Activity
For this task, copy the data that follows exactly, keeping every character.

### Stored data ###

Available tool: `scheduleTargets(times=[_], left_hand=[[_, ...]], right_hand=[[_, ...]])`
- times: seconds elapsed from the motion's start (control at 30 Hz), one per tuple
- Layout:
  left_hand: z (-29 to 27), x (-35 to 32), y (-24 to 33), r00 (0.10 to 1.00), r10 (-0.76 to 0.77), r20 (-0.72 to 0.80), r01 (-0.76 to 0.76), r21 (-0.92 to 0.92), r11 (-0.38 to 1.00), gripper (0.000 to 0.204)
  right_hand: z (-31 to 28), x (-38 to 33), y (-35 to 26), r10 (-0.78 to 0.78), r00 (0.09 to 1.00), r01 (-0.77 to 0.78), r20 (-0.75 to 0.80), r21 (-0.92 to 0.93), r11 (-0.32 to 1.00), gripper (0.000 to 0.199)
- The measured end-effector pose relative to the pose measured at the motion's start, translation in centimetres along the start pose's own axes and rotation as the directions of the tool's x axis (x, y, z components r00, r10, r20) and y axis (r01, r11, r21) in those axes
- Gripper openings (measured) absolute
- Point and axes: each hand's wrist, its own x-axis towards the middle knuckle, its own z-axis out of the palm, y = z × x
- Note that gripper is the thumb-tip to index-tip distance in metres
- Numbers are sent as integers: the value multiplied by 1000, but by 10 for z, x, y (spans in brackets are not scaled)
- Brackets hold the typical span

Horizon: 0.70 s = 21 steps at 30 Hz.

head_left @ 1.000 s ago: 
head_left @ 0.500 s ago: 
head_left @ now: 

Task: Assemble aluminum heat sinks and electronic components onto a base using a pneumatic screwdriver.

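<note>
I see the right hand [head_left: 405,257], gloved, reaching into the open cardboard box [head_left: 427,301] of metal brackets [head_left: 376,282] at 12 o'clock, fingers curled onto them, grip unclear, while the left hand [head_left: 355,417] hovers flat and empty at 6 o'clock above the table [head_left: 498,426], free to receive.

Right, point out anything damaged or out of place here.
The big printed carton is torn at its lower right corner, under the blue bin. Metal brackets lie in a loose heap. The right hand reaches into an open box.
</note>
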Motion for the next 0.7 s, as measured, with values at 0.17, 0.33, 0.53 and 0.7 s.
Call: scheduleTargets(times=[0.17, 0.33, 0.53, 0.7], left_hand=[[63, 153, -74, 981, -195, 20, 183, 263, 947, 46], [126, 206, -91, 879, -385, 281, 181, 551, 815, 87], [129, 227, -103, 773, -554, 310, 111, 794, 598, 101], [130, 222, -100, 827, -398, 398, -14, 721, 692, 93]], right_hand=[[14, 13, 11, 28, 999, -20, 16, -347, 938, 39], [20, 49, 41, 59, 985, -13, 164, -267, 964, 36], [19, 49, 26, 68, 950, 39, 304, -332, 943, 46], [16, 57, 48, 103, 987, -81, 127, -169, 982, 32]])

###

Expected answer
Available tool: `scheduleTargets(times=[_], left_hand=[[_, ...]], right_hand=[[_, ...]])`
- times: seconds elapsed from the motion's start (control at 30 Hz), one per tuple
- Layout:
  left_hand: z (-29 to 27), x (-35 to 32), y (-24 to 33), r00 (0.10 to 1.00), r10 (-0.76 to 0.77), r20 (-0.72 to 0.80), r01 (-0.76 to 0.76), r21 (-0.92 to 0.92), r11 (-0.38 to 1.00), gripper (0.000 to 0.204)
  right_hand: z (-31 to 28), x (-38 to 33), y (-35 to 26), r10 (-0.78 to 0.78), r00 (0.09 to 1.00), r01 (-0.77 to 0.78), r20 (-0.75 to 0.80), r21 (-0.92 to 0.93), r11 (-0.32 to 1.00), gripper (0.000 to 0.199)
- The measured end-effector pose relative to the pose measured at the motion's start, translation in centimetres along the start pose's own axes and rotation as the directions of the tool's x axis (x, y, z components r00, r10, r20) and y axis (r01, r11, r21) in those axes
- Gripper openings (measured) absolute
- Point and axes: each hand's wrist, its own x-axis towards the middle knuckle, its own z-axis out of the palm, y = z × x
- Note that gripper is the thumb-tip to index-tip distance in metres
- Numbers are sent as integers: the value multiplied by 1000, but by 10 for z, x, y (spans in brackets are not scaled)
- Brackets hold the typical span

Horizon: 0.70 s = 21 steps at 30 Hz.

head_left @ 1.000 s ago: 
head_left @ 0.500 s ago: 
head_left @ now: 

Task: Assemble aluminum heat sinks and electronic components onto a base using a pneumatic screwdriver.

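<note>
I see the right hand [head_left: 405,257], gloved, reaching into the open cardboard box [head_left: 427,301] of metal brackets [head_left: 376,282] at 12 o'clock, fingers curled onto them, grip unclear, while the left hand [head_left: 355,417] hovers flat and empty at 6 o'clock above the table [head_left: 498,426], free to receive.

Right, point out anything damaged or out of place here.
The big printed carton is torn at its lower right corner, under the blue bin. Metal brackets lie in a loose heap. The right hand reaches into an open box.
</note>
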Motion for the next 0.7 s, as measured, with values at 0.17, 0.33, 0.53 and 0.7 s.
Call: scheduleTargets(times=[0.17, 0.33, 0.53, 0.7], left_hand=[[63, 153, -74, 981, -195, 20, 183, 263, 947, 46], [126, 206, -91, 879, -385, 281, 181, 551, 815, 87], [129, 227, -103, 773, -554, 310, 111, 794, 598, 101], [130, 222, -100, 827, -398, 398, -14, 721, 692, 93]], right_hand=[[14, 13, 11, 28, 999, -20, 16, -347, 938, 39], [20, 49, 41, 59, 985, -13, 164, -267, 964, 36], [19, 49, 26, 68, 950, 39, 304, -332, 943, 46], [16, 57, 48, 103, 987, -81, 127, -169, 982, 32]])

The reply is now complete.